We are publishing here the statement on the war in Libya put out by the KRAS, the Russian section of the anarcho-syndialist International Workers’ Association. The ICC warmly welcomes the internationalism which animates this statement. This doesn’t surprise us, because in the past the KRAS has consistently defended internationalist positions: in 2008 against the war in Georgia, and before that against the wars in Chechnya in the 1990s, rejecting any political support for the different warring bourgeois camps.
What we have in common, and what really counts for us, is the fact that an organisation like the KRAS places itself without any doubt in the camp of the international working class on a question of such fundamental importance : imperialist war.
While the war between the Russian and Georgian states, a great power and a micro-state, openly revealed its imperialist character as a confrontation between bourgeois gangs, the imperialist character of the war in Libya is veiled behind the lie that this is a ‘humanitarian’ intervention. The bourgeoisie of the states who have been intervening for weeks through massive bombing raids against the brutal and irrational Gaddafi regime have been taking advantage of workers’ sympathies for the revolts in North Africa in order to justify a war supposedly aimed at supporting the democratic wave against ‘dictators’ sweeping North Africa and the Middle East. This is a complete lie, as the KRAS statement clearly shows. Nevertheless, we want to make two short comments on the statement, essentially to stimulate discussion within our class.
We agree with the KRAS that in North African countries like Tunisia and Egypt there has been no proletarian revolution of the kind that came out of the First World War, when the working class was able to constitute itself as a class and, as in Russia, to take power. The situation in Egypt, for example, presented in the bourgeois press as a grand ‘revolution for democracy’, shows clearly that the bourgeoisie has held onto power by using an adroit strategy of dumping the Mubarak clan in favour of a government with a more democratic face. On the other hand, we think that even if the working class in these countries is still tied to illusions in democracy, nationalism and even religion, it has still been through an experience of struggle which is of considerable historical value. The methods of the working class had a real impact on the social revolts in the Arab world : tendencies towards self-organisation, occupation of central squares to assemble and organise on a massive scale, organisation of defence against thugs and police, rejection of gratuitous violence and looting, an effort to overcome religious divisions, attempts at fraternisation with rank and file soldiers… "It is no accident that these tendencies developed most strongly in Egypt where the working class has a long tradition of struggle and which, at a crucial stage in the movement, emerged as a distinct force, engaging in a wave of struggles which, like those in 2006-7, can be seen as “germs” of the future mass strike, containing a certain number of its most important characteristics: the spontaneous extension of strikes and demands from one sector to another, the intransigent rejection of state trade unions and certain tendencies towards self-organisation, the raising of both economic and political demands. Here we see, in outline, the capacity of the working class to come forward as the tribune of all the oppressed and exploited and offer the perspective of a new society"[1]

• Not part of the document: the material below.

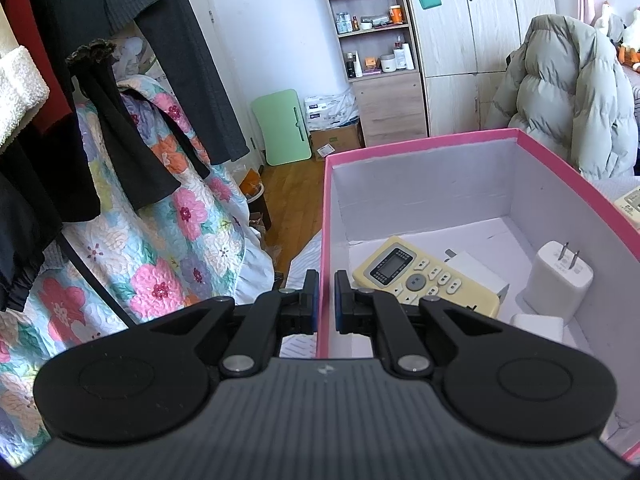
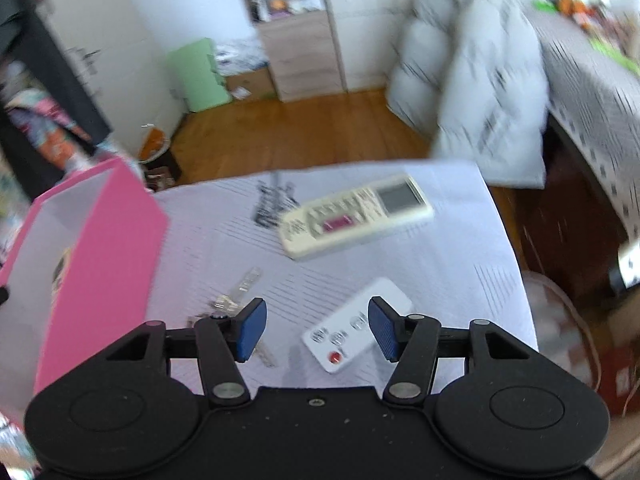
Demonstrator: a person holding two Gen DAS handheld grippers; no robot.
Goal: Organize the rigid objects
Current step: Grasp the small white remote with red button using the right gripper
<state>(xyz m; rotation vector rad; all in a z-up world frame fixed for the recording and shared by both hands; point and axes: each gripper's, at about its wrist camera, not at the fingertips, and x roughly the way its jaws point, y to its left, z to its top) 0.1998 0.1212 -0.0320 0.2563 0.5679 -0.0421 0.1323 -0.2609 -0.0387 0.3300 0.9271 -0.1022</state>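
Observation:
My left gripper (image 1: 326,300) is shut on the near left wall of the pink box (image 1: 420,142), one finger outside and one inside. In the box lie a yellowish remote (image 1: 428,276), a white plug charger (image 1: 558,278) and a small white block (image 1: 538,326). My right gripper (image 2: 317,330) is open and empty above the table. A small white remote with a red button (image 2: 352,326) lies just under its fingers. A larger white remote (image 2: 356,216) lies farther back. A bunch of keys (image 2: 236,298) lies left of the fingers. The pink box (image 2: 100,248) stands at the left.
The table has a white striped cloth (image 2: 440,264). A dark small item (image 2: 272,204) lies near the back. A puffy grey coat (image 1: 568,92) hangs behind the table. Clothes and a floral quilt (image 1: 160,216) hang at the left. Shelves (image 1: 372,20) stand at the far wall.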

On the basis of political weaknesses, especially democratic and nationalist illusions, the situation in Libya went from an initial uprising of the population against the Gaddafi regime to becoming a war between various bourgeois cliques for the control of the Libyan state; and upon this was grafted the bloody imperialist action of the great powers. This transformation into a war between bourgeois factions was all the easier because the working class in Libya is very weak. Essentially made up of an immigrant work-force, it was mainly concerned to flee the slaughter because it could hardly recognise its own interests in a movement so dominated by nationalism. The example of Libya is a tragic negative example of the need for the working class to take centre stage in any popular revolt : its disappearance from the scene largely explains the way the situation evolved.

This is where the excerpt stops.